Check every line in the listing below for "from". Copy the ones where it occurs.
===== Source material
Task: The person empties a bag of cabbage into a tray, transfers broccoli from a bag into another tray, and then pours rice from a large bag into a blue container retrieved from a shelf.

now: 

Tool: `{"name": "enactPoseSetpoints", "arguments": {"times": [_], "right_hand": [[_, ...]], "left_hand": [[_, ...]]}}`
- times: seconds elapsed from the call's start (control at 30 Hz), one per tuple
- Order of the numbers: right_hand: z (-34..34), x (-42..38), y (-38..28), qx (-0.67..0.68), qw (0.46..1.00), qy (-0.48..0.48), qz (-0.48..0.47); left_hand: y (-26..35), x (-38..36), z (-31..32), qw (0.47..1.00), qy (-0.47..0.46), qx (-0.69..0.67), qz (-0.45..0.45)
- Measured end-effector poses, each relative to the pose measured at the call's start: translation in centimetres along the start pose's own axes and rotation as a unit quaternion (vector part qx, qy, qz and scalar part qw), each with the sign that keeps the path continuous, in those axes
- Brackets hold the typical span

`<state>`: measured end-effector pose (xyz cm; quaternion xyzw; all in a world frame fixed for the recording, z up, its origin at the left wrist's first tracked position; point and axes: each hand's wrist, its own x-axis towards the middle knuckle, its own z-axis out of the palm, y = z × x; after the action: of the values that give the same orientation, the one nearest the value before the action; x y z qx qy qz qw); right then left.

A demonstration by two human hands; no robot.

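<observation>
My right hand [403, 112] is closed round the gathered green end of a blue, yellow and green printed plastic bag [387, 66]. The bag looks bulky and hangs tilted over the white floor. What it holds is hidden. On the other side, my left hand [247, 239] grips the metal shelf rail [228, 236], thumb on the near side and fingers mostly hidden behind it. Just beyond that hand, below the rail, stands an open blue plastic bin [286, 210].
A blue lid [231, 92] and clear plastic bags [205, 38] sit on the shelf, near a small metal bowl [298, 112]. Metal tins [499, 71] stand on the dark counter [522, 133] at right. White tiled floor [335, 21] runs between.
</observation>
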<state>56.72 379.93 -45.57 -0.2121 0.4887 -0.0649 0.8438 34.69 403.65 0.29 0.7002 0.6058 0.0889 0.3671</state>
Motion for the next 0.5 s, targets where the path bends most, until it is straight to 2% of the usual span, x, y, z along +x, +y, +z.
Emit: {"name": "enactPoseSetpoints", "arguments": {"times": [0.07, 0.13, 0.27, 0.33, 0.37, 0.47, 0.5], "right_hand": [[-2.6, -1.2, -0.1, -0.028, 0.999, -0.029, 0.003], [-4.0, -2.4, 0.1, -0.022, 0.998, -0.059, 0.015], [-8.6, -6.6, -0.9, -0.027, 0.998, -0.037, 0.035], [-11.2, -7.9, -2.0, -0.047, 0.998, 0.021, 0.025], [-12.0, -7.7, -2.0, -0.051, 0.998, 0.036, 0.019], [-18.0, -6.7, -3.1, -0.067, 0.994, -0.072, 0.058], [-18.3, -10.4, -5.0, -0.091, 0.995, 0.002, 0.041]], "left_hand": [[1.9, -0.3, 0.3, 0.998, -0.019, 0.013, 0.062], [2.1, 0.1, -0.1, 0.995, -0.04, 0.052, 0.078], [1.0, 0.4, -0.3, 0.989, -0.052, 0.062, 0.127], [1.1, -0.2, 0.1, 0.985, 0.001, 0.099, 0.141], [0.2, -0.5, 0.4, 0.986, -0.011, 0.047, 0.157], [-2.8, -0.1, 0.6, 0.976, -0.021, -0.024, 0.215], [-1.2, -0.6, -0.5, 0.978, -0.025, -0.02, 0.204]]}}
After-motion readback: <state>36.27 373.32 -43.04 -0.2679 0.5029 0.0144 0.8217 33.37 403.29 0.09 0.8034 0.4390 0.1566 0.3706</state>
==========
Task response ->
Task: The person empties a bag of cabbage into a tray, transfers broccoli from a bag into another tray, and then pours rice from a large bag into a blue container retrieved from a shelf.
- times: seconds elapsed from the call's start (control at 30 Hz), one per tuple

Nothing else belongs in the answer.